* [Work instructions]:
Print them exactly: the lines from the beginning of the entries below through the line that contains "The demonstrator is", and only those, with the pictures left out.

* [Input material]:
::::::

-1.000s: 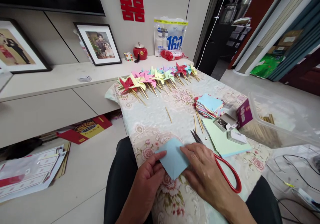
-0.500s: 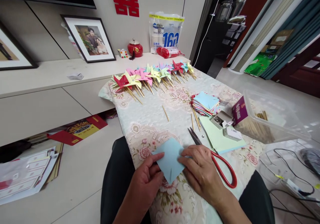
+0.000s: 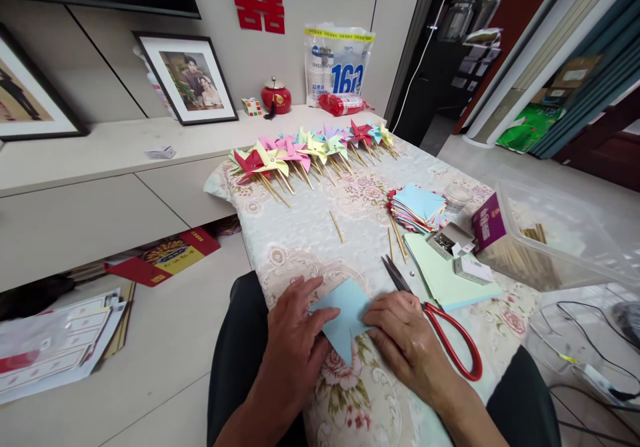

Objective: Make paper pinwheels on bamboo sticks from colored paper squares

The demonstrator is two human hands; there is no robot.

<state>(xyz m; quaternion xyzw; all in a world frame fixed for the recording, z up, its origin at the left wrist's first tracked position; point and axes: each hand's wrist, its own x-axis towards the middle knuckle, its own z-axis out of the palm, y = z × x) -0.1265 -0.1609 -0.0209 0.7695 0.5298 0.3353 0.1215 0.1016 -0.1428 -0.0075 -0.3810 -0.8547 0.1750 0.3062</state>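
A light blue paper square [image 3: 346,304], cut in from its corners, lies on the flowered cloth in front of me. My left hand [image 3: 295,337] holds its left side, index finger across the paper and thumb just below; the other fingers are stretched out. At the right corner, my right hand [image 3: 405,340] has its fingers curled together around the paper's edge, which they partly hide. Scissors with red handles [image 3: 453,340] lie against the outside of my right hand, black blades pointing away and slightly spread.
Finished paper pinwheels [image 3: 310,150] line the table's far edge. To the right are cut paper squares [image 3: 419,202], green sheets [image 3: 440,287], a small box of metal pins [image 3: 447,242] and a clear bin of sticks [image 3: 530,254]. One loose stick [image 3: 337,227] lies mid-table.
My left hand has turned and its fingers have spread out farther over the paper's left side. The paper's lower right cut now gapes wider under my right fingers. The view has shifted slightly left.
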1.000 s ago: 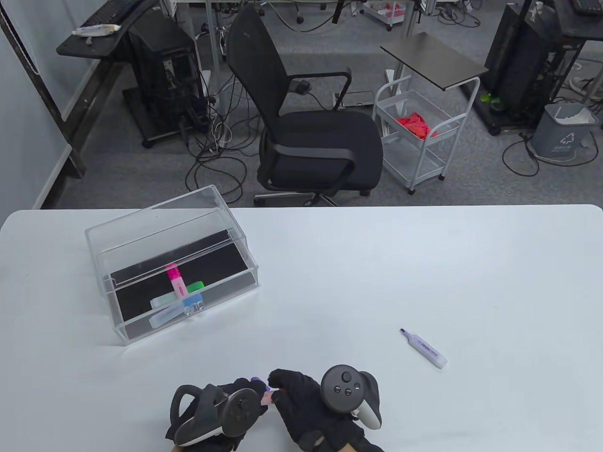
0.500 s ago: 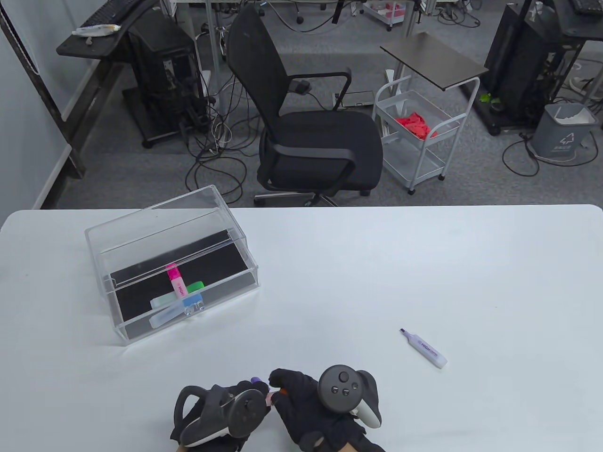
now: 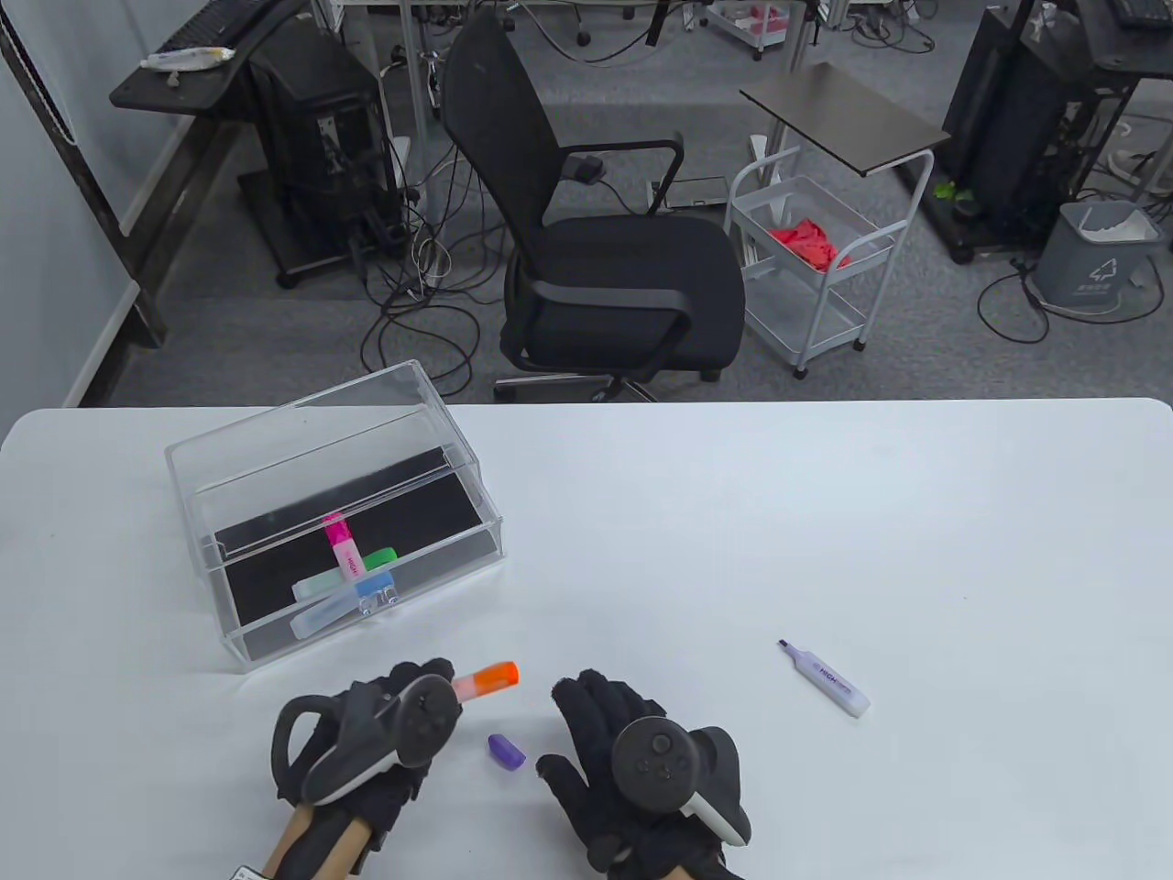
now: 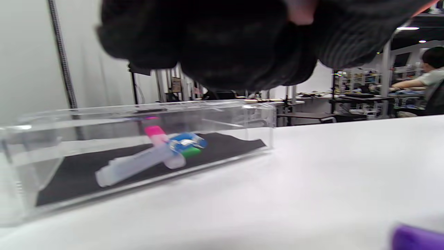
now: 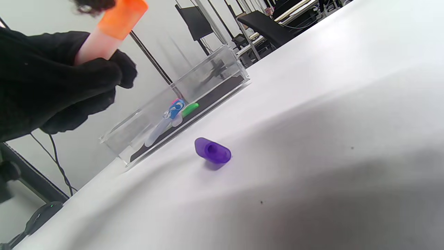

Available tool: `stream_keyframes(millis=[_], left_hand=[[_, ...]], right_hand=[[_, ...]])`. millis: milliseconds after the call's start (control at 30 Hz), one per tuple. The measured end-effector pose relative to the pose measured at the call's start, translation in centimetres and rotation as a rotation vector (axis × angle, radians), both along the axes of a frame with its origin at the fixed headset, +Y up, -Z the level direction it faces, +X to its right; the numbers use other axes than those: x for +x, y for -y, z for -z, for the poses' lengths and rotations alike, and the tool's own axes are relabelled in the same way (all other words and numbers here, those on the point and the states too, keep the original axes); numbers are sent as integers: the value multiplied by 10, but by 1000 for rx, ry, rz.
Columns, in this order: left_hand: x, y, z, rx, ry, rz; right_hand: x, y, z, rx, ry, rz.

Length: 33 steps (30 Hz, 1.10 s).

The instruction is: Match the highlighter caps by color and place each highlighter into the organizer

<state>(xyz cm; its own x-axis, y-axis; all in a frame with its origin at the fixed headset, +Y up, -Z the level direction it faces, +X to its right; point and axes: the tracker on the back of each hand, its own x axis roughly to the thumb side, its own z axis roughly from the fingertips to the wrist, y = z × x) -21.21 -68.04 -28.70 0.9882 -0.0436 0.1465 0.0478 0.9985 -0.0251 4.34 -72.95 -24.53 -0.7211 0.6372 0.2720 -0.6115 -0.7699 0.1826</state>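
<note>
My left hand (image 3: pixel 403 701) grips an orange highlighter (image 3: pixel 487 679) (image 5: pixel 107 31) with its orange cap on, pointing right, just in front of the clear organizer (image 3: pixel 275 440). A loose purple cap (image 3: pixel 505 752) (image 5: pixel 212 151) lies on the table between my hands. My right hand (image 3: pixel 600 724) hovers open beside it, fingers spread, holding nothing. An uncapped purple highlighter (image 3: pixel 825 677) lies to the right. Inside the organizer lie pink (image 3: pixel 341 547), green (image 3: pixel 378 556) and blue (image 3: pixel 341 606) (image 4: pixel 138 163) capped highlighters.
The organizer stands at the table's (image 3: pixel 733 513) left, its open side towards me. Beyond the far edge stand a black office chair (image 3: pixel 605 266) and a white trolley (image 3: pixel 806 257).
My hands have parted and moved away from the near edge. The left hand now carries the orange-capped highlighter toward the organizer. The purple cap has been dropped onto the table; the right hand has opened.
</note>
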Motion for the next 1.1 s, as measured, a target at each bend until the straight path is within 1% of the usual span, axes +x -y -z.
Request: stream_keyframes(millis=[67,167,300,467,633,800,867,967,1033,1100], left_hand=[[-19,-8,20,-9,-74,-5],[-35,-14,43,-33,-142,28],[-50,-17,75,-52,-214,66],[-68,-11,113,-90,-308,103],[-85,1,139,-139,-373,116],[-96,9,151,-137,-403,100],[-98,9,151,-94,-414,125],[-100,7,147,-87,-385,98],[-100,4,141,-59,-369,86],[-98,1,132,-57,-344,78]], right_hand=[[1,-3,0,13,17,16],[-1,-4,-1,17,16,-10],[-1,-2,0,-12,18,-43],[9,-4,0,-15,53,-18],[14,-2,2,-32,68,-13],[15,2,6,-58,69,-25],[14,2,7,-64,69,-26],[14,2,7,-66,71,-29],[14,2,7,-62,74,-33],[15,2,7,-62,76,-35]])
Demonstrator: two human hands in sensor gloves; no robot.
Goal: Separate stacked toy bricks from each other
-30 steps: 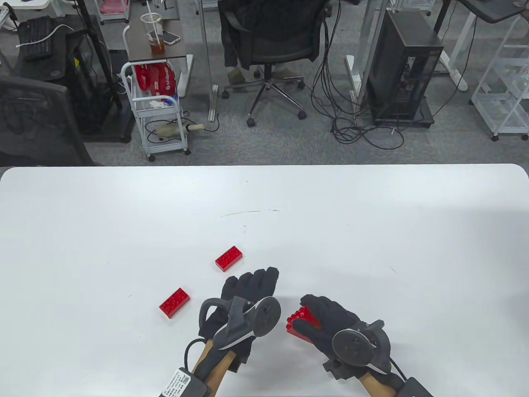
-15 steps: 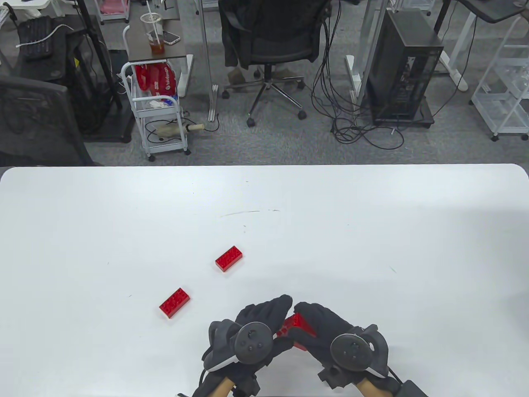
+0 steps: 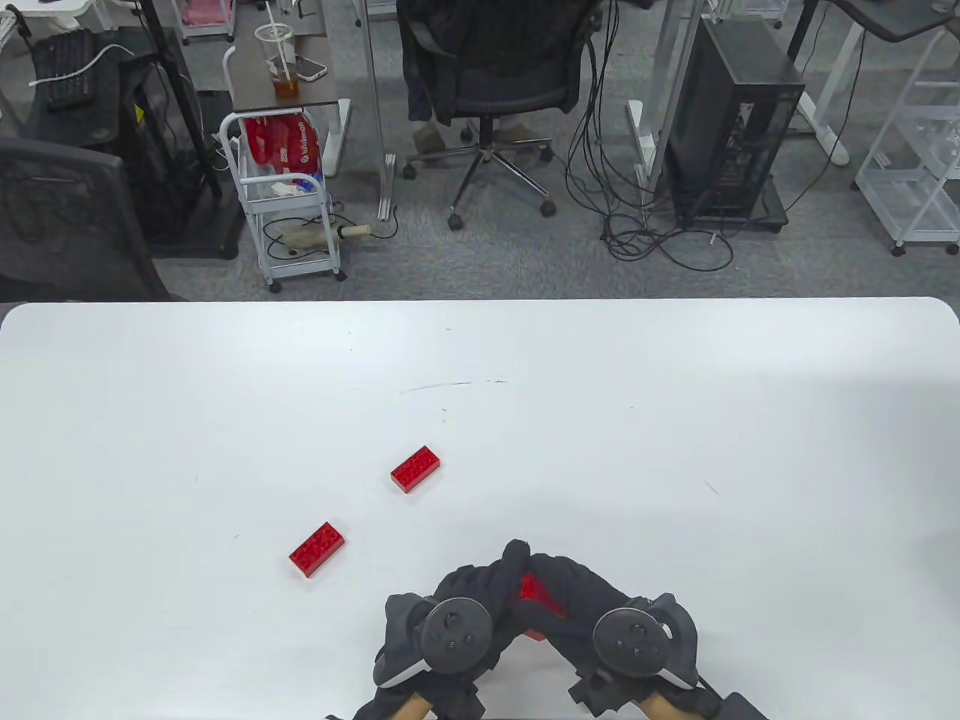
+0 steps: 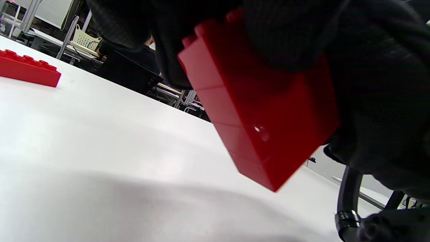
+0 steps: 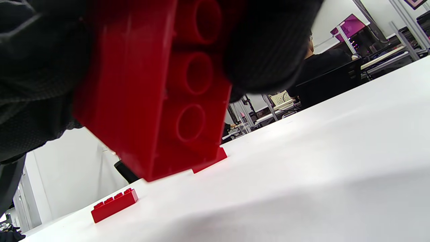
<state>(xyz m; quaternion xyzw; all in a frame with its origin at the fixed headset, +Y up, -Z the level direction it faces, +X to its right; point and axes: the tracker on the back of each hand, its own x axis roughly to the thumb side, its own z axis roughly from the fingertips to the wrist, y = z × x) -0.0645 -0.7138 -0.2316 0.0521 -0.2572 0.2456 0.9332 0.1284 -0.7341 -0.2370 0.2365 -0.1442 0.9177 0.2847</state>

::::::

* [Solution to this task]:
-1.000s: 
-0.500s: 
+0.000s: 

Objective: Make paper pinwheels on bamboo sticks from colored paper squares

The demonstrator is two human hands; there is no robot.

The required output has been supplied.